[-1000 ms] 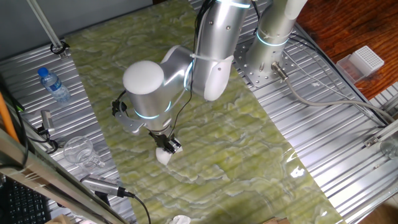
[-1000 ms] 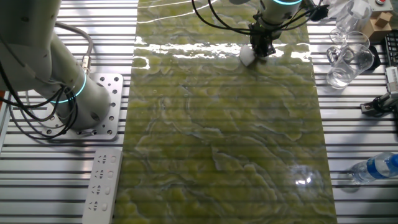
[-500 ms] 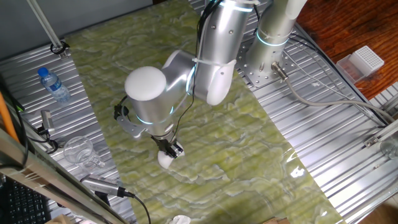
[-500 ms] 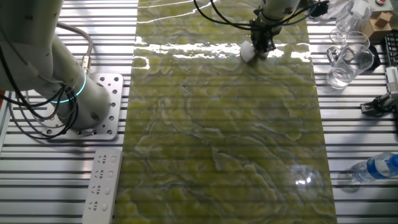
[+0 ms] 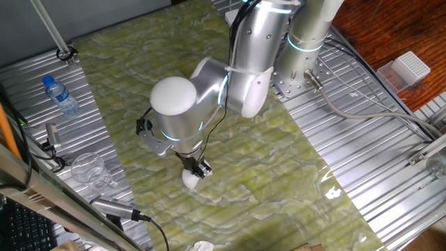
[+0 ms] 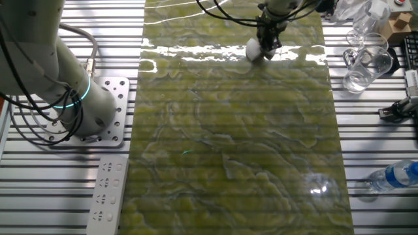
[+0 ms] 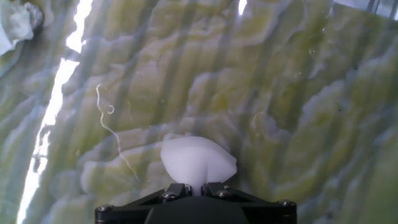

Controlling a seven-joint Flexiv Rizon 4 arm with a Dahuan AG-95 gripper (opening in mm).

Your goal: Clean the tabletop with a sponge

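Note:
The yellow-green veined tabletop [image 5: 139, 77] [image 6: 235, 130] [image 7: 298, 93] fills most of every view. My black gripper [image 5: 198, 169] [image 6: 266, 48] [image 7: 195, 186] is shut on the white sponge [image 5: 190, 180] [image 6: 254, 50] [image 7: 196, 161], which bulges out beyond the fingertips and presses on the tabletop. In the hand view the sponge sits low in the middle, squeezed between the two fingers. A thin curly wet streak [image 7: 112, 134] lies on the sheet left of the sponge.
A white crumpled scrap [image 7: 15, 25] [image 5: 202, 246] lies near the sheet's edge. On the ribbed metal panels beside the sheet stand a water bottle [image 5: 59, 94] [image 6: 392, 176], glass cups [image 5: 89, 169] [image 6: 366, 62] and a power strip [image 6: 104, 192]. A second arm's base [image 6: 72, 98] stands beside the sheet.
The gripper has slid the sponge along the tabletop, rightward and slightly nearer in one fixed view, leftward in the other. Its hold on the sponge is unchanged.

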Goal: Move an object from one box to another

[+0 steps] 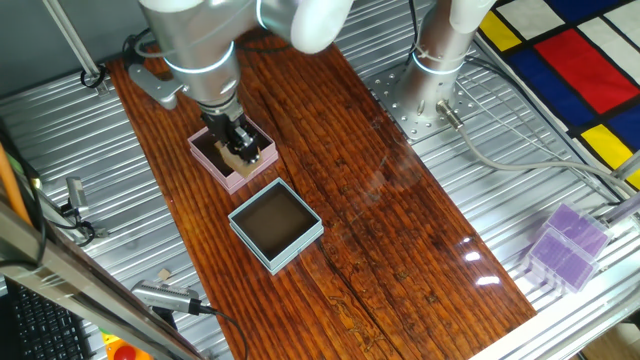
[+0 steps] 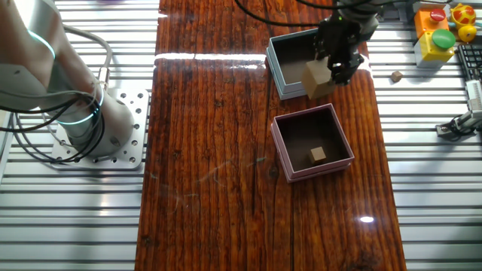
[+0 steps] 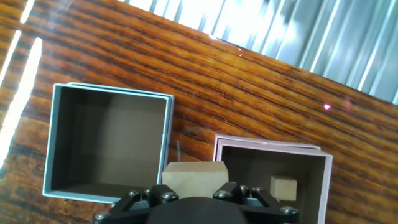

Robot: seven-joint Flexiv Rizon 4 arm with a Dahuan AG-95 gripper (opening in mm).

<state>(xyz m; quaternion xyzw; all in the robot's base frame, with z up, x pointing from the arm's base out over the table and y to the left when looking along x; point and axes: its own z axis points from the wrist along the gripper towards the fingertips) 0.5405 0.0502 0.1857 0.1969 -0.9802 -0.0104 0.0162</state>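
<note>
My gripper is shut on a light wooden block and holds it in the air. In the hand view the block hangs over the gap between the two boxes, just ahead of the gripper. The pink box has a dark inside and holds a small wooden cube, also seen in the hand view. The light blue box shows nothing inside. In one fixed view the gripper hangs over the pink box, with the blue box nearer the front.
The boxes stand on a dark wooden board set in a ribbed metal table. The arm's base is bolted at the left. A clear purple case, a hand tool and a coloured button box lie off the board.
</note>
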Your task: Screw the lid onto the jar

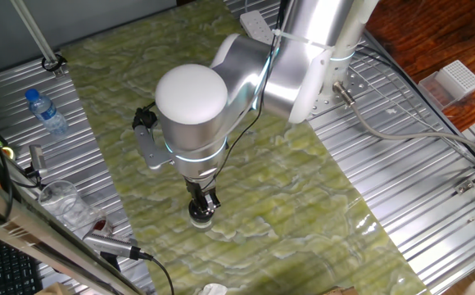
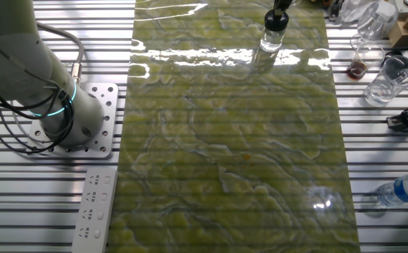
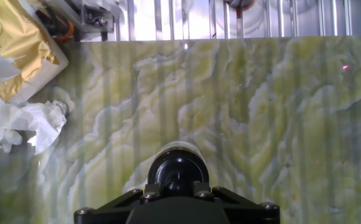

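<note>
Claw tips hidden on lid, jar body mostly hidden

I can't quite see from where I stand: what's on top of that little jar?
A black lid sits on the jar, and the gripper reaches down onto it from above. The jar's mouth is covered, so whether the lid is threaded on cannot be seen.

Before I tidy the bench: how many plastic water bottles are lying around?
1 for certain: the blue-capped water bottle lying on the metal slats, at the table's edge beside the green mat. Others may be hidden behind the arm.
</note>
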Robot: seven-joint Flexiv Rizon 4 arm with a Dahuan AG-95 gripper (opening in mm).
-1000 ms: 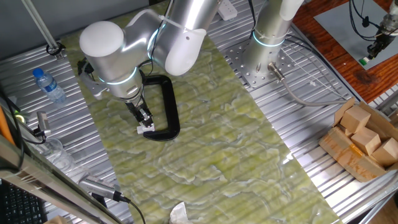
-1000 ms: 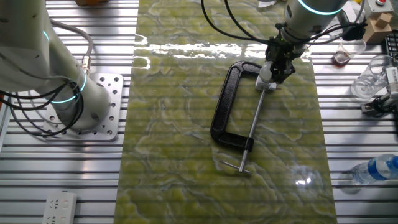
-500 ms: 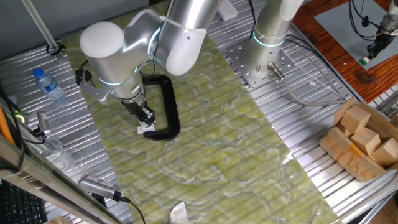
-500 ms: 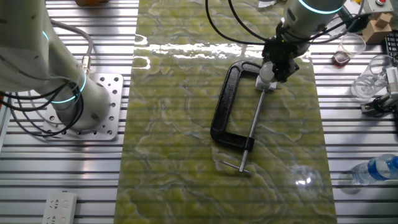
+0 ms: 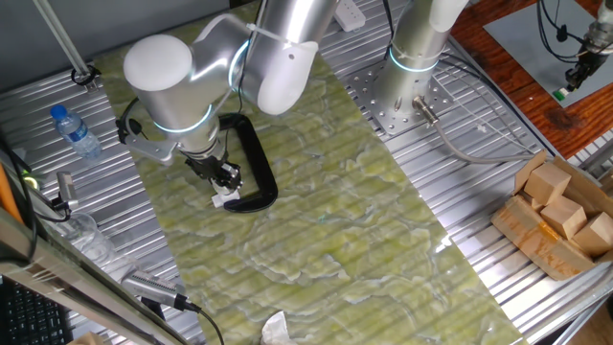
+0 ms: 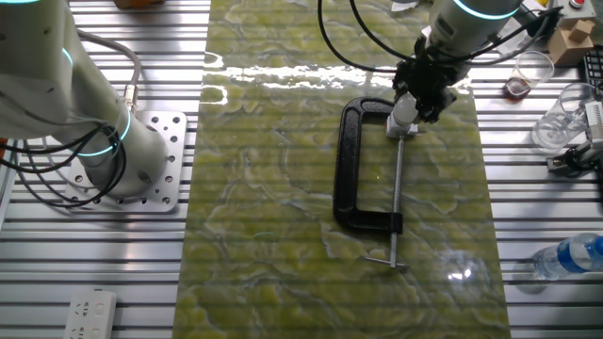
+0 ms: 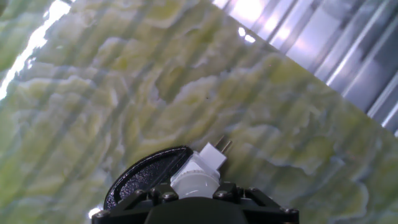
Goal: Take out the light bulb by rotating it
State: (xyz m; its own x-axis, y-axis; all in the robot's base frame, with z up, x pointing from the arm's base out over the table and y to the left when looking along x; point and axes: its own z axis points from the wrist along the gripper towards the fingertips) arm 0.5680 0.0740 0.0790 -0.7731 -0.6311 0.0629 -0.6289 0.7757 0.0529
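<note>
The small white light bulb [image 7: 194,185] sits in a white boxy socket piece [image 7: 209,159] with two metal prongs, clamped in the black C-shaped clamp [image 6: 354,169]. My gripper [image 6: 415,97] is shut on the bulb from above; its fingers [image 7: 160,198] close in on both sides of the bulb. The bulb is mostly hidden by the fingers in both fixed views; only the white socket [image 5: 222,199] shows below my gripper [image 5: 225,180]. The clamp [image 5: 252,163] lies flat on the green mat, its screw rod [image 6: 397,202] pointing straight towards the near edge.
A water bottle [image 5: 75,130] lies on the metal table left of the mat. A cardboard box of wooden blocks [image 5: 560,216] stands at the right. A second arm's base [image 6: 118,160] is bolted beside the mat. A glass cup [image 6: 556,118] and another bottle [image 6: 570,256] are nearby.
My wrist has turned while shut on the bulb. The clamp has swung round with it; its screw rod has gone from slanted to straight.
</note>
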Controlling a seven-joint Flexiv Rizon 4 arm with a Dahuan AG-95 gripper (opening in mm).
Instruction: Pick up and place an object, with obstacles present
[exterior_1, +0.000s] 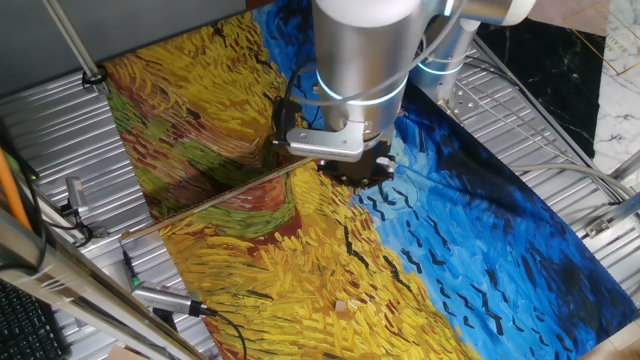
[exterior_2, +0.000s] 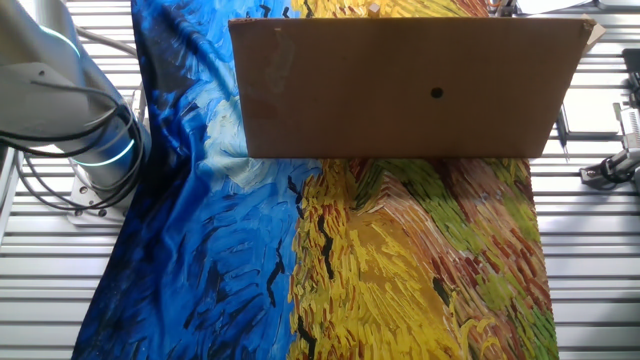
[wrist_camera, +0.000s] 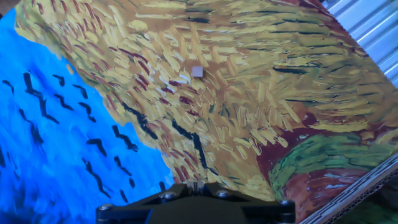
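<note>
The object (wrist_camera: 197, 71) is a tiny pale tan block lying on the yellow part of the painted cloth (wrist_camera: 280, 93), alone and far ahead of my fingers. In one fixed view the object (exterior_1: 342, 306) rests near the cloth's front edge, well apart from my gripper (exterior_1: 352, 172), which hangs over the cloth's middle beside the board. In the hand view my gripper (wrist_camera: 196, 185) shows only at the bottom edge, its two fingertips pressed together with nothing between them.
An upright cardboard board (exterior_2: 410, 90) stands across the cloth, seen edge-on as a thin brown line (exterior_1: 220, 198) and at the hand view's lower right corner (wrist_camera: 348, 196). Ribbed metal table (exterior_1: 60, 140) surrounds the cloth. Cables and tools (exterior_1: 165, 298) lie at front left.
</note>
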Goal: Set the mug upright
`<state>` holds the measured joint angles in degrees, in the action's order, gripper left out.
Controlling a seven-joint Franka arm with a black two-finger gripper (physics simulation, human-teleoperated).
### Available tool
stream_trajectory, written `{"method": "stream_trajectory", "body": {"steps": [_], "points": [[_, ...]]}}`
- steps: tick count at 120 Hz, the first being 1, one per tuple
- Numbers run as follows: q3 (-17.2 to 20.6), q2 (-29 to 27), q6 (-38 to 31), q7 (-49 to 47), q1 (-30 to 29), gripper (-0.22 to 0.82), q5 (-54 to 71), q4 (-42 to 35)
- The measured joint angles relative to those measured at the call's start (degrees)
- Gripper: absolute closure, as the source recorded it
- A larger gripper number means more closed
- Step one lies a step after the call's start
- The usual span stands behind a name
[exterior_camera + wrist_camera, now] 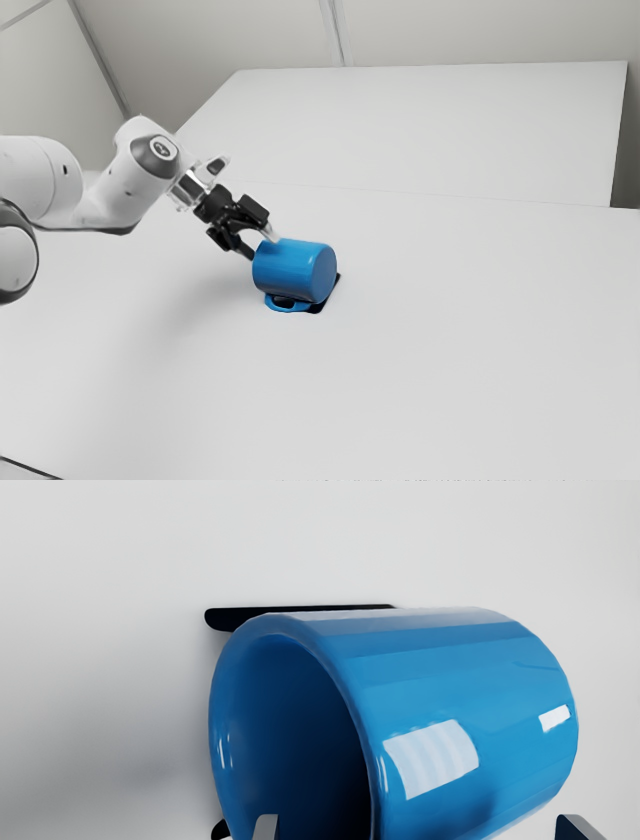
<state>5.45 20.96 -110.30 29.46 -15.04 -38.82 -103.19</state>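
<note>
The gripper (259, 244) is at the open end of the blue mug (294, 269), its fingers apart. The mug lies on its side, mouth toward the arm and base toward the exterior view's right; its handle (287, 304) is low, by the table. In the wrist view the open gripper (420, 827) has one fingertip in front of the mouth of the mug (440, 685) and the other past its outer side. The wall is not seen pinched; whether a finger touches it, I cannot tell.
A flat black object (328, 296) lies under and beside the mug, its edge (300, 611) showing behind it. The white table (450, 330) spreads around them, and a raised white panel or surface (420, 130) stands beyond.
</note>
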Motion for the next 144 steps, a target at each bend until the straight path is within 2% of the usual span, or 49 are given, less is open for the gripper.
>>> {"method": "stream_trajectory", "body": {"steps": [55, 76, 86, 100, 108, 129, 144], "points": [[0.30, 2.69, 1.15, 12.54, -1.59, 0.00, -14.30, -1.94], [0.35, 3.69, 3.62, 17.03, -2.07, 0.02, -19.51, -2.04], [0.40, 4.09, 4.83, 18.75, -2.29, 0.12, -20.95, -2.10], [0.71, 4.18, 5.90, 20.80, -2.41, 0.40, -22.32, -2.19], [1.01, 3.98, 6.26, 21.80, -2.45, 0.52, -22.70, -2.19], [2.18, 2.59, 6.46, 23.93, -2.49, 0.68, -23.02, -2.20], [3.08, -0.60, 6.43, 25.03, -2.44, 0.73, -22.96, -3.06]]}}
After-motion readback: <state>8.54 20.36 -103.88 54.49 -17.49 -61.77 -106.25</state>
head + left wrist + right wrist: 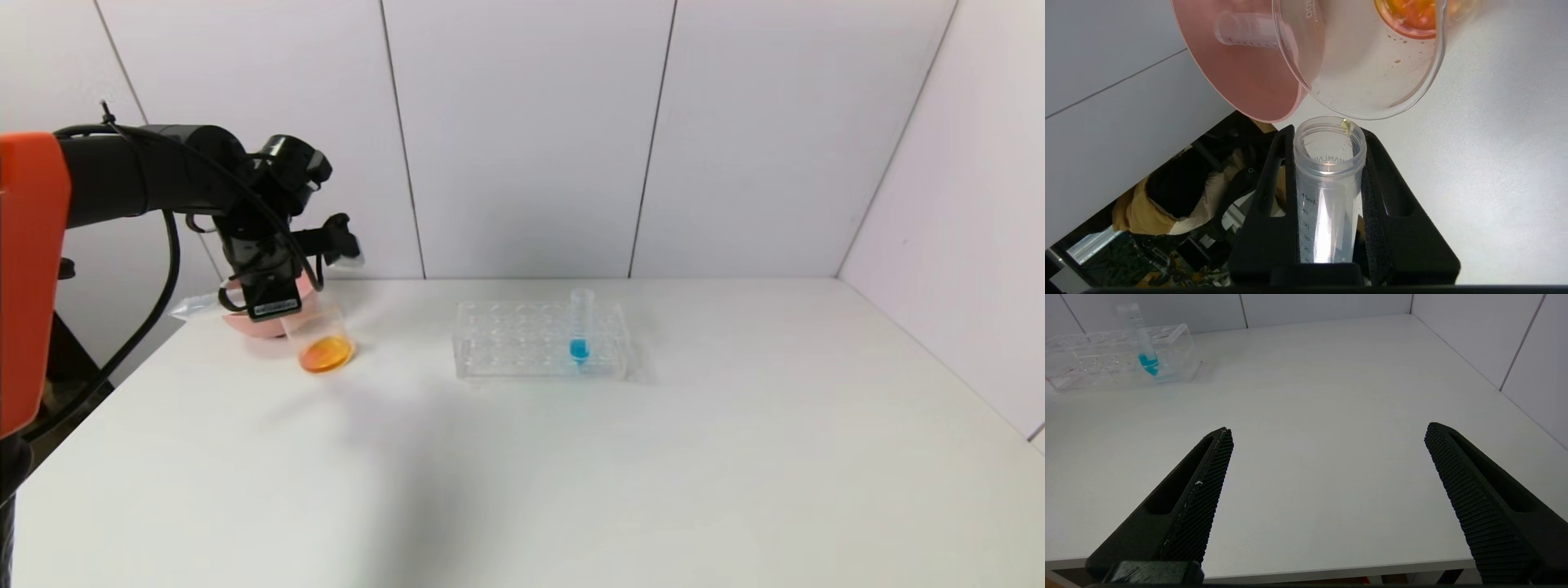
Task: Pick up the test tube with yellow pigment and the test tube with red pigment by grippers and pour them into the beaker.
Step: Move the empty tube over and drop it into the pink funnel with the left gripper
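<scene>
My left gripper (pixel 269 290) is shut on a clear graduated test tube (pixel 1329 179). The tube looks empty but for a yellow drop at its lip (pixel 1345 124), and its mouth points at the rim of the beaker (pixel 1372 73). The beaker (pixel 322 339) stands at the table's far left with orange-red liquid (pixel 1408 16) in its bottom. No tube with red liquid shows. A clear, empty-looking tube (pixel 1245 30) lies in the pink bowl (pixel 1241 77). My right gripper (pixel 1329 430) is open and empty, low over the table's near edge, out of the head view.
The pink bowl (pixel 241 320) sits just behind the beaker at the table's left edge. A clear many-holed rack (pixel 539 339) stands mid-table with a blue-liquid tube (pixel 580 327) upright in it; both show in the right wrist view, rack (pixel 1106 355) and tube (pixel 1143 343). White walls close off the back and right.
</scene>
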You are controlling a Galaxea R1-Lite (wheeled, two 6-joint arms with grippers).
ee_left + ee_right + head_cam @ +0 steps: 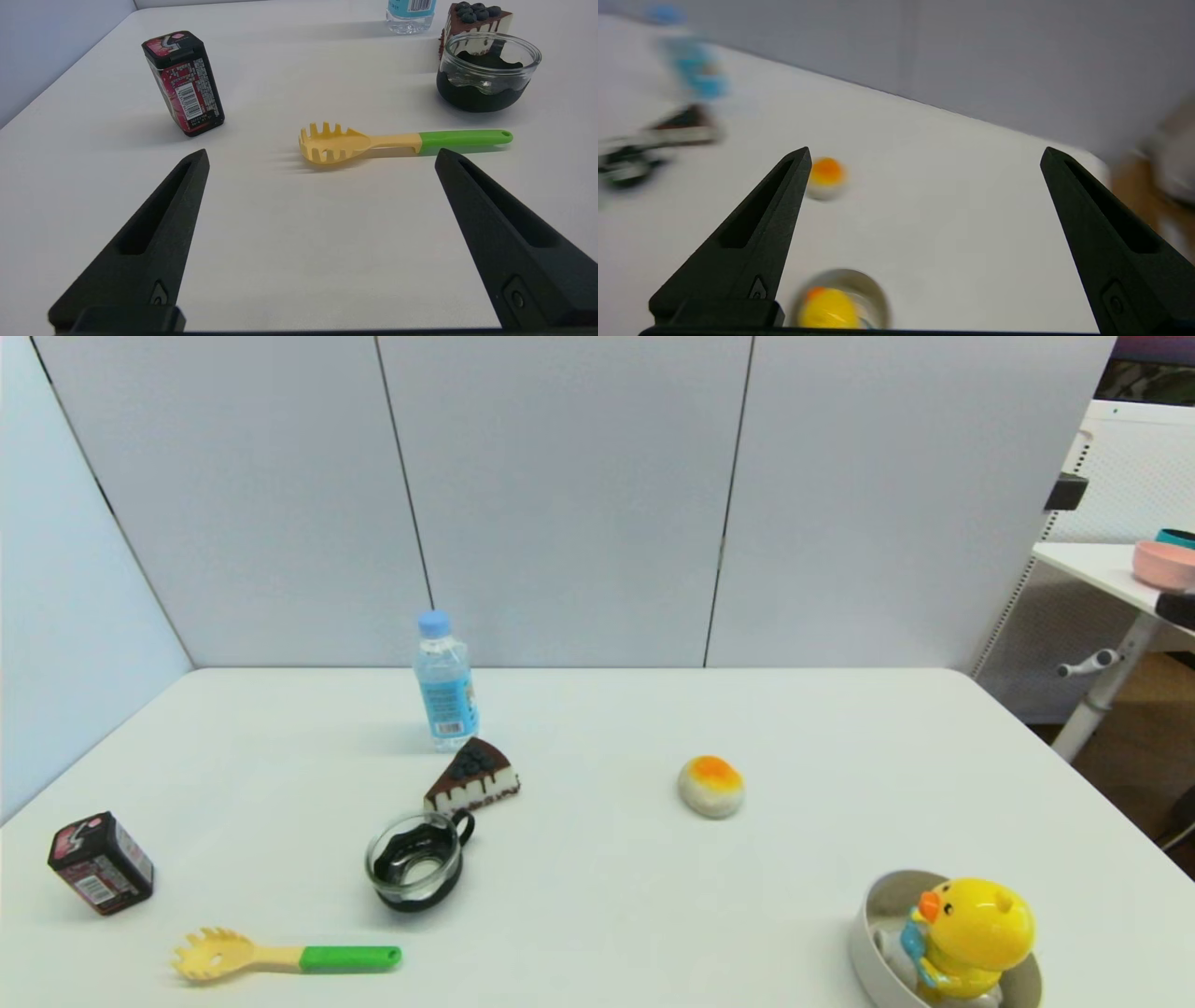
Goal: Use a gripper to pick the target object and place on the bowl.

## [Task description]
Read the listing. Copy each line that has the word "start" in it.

## [Exercise solution]
- The measured joint angles relative to those measured at the call's start (degrees)
- Step one lies a step after the call's start

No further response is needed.